TITLE V--ADDITIONAL PROVISIONS

SEC. 501. STATE CONSIDERATION OF ADDITIONAL AND ALTERNATIVE METHODS.

    It is the sense of Congress that the States, as primary regulators of the insurance industry, should consider the following additional and alternative methods for dealing with the rates and availability of medical malpractice insurance:

      (1) Using claims history as a rating factor in establishing premiums and requiring each medical malpractice insurer to offer its lowest rate to all doctors in a State meeting its eligibility criteria for such rate.

      (2) Limiting the percentage of an insurer’s assets that can be invested in stocks or other high-risk investments and preventing insurers from seeking to recoup losses on their investments by raising rates.

      (3) Requiring prior approval by the state insurance regulators of any medical malpractice insurance rates and allowing health care providers to intervene in proceedings regarding rate changes.

      (4) Establishing new medical malpractice insurance entities, using loans authorized by States, similar to the model (enacted in Missouri) that established a new workers compensation insurer.

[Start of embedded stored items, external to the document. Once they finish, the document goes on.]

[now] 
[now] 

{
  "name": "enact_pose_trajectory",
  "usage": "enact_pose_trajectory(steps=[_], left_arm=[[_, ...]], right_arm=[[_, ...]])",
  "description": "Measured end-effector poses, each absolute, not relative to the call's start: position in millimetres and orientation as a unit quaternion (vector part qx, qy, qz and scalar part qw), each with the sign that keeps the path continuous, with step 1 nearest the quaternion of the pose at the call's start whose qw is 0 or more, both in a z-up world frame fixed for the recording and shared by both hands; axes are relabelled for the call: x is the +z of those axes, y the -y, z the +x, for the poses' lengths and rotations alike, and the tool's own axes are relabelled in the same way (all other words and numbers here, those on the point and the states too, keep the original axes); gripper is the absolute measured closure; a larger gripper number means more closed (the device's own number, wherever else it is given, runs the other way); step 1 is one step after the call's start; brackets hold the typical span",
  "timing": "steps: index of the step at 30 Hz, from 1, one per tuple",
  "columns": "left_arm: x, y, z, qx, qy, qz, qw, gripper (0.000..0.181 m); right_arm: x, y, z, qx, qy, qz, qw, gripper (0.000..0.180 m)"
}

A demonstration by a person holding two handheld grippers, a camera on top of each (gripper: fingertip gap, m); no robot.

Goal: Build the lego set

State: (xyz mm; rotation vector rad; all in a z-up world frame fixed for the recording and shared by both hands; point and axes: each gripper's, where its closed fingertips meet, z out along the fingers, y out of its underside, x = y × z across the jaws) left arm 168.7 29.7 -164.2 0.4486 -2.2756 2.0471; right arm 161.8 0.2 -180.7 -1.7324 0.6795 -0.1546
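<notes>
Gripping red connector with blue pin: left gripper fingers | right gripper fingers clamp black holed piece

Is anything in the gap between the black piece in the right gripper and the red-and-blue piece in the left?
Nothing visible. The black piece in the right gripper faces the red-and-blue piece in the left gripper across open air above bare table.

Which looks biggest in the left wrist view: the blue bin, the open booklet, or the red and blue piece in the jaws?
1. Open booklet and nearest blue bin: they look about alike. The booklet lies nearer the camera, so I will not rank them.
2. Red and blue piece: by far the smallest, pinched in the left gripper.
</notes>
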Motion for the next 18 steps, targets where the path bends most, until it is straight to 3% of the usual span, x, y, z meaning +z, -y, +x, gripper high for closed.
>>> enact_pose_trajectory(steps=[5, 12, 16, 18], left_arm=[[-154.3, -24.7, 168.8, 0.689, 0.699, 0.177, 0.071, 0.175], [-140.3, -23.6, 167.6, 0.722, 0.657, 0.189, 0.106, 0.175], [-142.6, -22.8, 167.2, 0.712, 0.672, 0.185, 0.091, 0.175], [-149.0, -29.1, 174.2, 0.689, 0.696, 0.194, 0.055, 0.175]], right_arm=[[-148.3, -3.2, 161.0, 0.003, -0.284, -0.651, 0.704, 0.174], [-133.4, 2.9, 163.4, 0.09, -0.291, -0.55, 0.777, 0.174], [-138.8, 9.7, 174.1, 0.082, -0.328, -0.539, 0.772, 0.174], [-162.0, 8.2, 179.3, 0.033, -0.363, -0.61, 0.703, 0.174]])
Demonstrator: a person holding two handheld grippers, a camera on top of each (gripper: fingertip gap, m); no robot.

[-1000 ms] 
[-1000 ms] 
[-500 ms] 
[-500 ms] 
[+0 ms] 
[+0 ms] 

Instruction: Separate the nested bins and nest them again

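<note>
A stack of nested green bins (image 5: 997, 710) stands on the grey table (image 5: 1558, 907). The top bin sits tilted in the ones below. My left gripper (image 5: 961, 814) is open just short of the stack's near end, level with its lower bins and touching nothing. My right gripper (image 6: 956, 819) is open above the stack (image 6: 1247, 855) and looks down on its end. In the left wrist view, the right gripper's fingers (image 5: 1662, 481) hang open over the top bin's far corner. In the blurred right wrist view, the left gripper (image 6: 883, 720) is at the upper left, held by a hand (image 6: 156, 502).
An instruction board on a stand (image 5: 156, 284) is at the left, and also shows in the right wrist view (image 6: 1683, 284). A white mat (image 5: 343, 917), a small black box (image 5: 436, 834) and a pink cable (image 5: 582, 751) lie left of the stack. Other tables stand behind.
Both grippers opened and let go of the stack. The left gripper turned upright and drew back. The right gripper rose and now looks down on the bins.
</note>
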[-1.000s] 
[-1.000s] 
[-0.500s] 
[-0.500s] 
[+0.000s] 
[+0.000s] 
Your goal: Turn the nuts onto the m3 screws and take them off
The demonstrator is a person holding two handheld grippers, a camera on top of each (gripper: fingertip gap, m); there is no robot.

      (5) Setting up a fund to address birth-related neurological injury compensation.

SEC. 502. MANDATING EQUAL TREATMENT BETWEEN TRADITIONAL INSURERS AND RISK RETENTION GROUPS, INCLUDING MEDICAL MALPRACTICE RISK RETENTION GROUPS.

    (a) RISK RETENTION GROUPS- Section 3 of the Liability Risk Retention Act of 1986 (15 U.S.C. 3902) is amended--

      (1) in subsection (a)(1), in the matter before subparagraph (A), by inserting ‘or have a disparate impact on,’ after ‘directly or indirectly’; and

      (2) in subsection (c), by inserting ‘or has a disparate impact on’ after ‘which discriminates against’.

    (b) PURCHASING GROUPS- Section 4 of such Act (15 U.S.C. 3903) is amended--

      (1) in subsection (a)--

        (A) by striking ‘or’ at the end of paragraph (7);

        (B) by redesignating paragraph (8) as paragraph (9); and

        (C) by inserting after paragraph (7) the following new paragraph:

      ‘(8) have a disparate impact on a purchasing group; or’; and

      (2) in subsection (c), by inserting ‘or has a disparate impact on’ after ‘which discriminates against’.